I took mine to work one day and got lots of compliments from the apple fanboys.. it matched or beat the few ipads they use in some little tests and their jaws hit the floor when I told them I paid 200 bucks for it









sent via Rootz app from my Nexus 7


----------



## dadsterflip (Jul 16, 2011)

anoninja118 said:


> ba-dum-tssss lol
> 
> I took mine to work one day and got lots of compliments from the apple fanboys.. it matched or beat the few ipads they use in some little tests and their jaws hit the floor when I told them I paid 200 bucks for it
> 
> ...


Nice  lol.

Sent from my Galaxy Nexus using Tapatalk 2


----------



## MikereDD (Jun 6, 2011)

Where are the dials on that etch-a-sketch you have there?

Sent from my Nexus 7 using Tapatalk 2


----------



## nhat (Aug 21, 2011)

I've been asked what I'm holding every time I go out with it. I've only been asked if it's a Kindle, never an iPad.


----------



## gr36 (Jan 11, 2012)

dadsterflip said:


> I usually ask people with iPads. Hey is that a Samsung ? From this distance it looked like one.


I do this as well. They get really pissed off about it. I just lol


----------



## jmcguire525 (Jul 13, 2012)

Well I sold my Kindle last week for $170 lol, I told the woman she could get a new one for $200 but she said she wanted it b/c I put jellybean on it. In all fairness it was running smooth as can be with the rom so I don't feel too bad.


----------



## dadsterflip (Jul 16, 2011)

jmcguire525 said:


> Well I sold my Kindle last week for $170 lol, I told the woman she could get a new one for $200 but she said she wanted it b/c I put jellybean on it. In all fairness it was running smooth as can be with the rom so I don't feel too bad.

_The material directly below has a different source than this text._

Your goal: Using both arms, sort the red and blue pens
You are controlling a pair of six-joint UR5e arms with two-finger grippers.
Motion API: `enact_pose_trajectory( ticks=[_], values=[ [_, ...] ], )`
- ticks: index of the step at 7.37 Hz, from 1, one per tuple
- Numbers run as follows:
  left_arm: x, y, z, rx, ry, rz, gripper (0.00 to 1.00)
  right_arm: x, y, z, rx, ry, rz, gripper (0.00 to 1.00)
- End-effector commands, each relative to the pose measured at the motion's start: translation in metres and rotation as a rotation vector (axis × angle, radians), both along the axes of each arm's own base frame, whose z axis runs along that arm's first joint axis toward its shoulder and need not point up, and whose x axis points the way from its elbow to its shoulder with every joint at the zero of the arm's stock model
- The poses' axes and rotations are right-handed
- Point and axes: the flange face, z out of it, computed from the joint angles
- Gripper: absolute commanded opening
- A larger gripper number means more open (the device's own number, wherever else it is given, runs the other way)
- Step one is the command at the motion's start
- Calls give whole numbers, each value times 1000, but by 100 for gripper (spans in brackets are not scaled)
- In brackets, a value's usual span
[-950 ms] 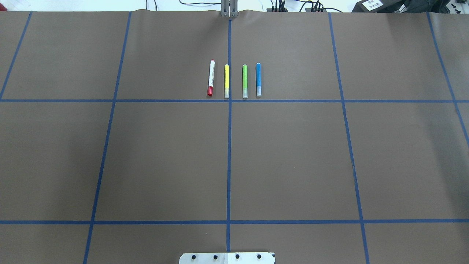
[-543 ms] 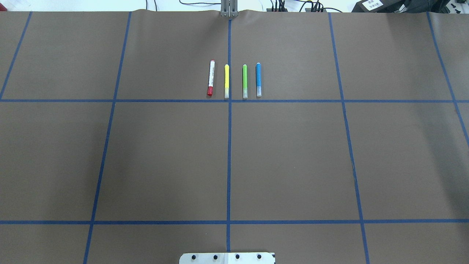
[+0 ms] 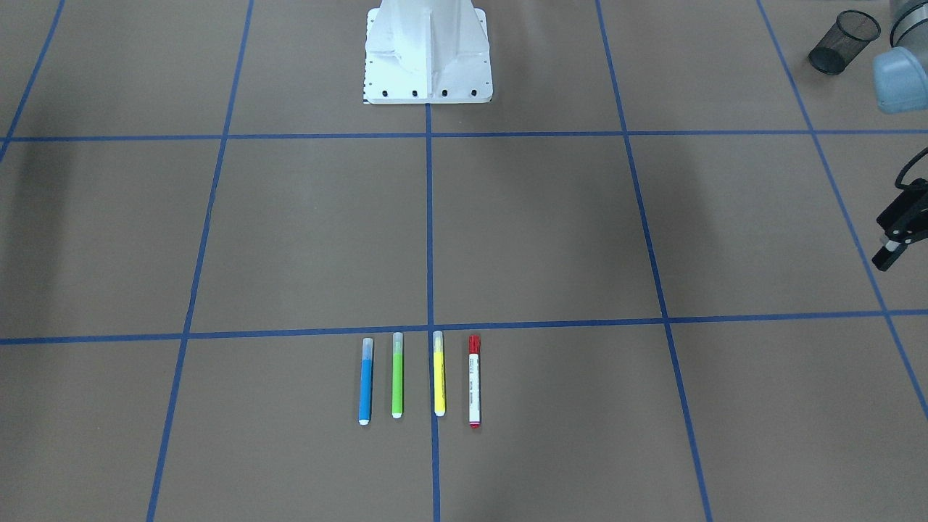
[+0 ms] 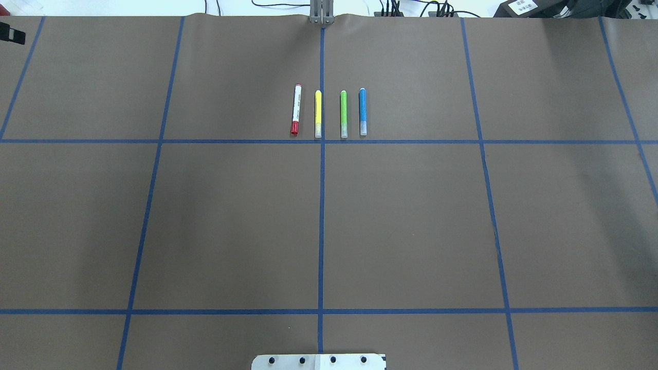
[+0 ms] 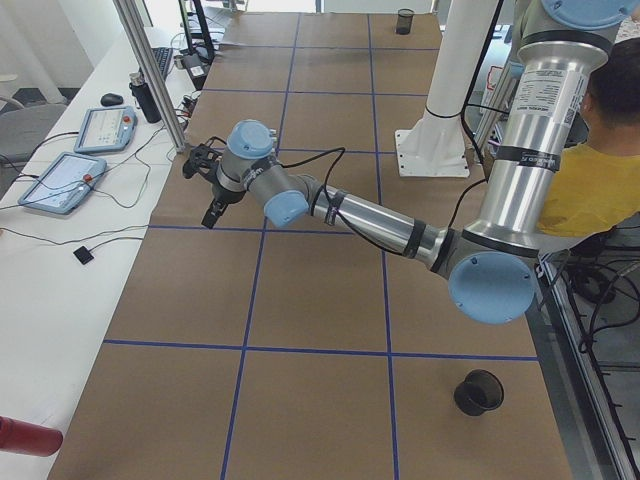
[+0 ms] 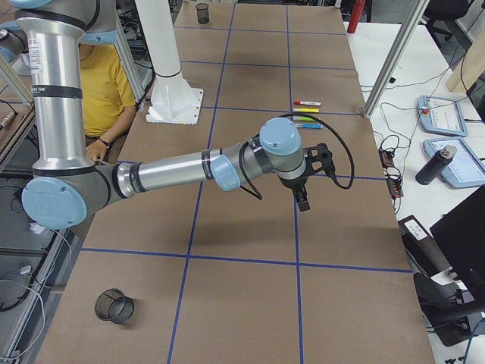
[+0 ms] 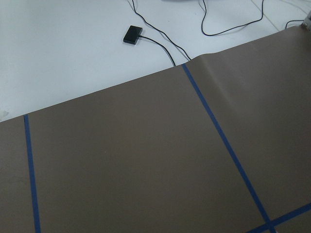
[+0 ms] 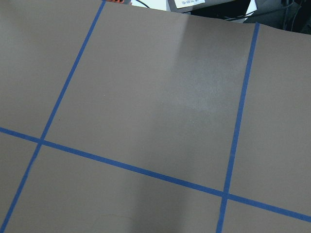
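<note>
Table — red pen, blue pen central; left gripper, right gripper outboard, jaws unreadable

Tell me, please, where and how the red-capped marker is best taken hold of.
Probably mid-barrel, on the white section of the red-capped marker, from straight above, closing across its width: it lies flat, and the yellow marker lies parallel beside it, apart.

Your overhead and front views oppose, sharing the pen row at 12 and 6 o'clock; end views look lengthwise; wrist cameras hug the tabletop.
</note>
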Motion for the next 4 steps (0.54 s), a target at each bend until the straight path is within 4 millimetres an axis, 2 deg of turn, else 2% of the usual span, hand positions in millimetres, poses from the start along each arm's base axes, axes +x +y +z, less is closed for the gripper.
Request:
enact_pose_trajectory(
  ticks=[1, 3, 4],
  values=[
    [58, -2, -46, -123, 128, -47, 100, -46, -28, -31, -72, 12, 62, 99],
    [121, -2, -75, -266, 193, -62, 100, -105, -45, -53, -103, 44, 72, 99],
    [143, -2, -91, -348, 198, -69, 100, -146, -50, -66, -137, 51, 94, 100]
  ],
)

We know deep inside you where like. Omg omg I can get a nexus 7 for almost nothing lol I kid I kid.

Sent from my Galaxy Nexus using Tapatalk 2


----------



## housry23 (Aug 25, 2011)

Love this thread! Spaz you were one of my favorites on the gnex forums and I'm glad you have the Nexus 7 too.

With that being said, I had the screen lift on mine so it's being returned and my new one is out for delivery today. So I haven't had much time with the Nexus 7 yet. However, I did get asked if my Asus Transformer was an iPad by the cable guy a while back. I laughed at him and then kindly explained to him that Apple does not make all tablets and imo this was better than an iPad.

Sent from my Galaxy Nexus using RootzWiki


----------



## nhat (Aug 21, 2011)

dadsterflip said:


> We know deep inside you where like. Omg omg I can get a nexus 7 for almost nothing lol I kid I kid.
> 
> Sent from my Galaxy Nexus using Tapatalk 2


That's exactly what would've gone through my head.


----------



## Mustang302LX (Jun 28, 2011)

dadsterflip said:


> I usually ask people with iPads. Hey is that a Samsung ? From this distance it looked like one.
> 
> Sent from my Galaxy Nexus using Tapatalk 2


haha that's awesome! I'm totally going to do that from now on!


----------



## 94SupraTT (Feb 7, 2012)

anoninja118 said:


> ba-dum-tssss lol
> 
> I took mine to work one day and got lots of compliments from the apple fanboys.. it matched or beat the few ipads they use in some little tests and their jaws hit the floor when I told them I paid 200 bucks for it
> 
> ...


indeed. At least three of my co-workers are looking into getting one now after seeing mine.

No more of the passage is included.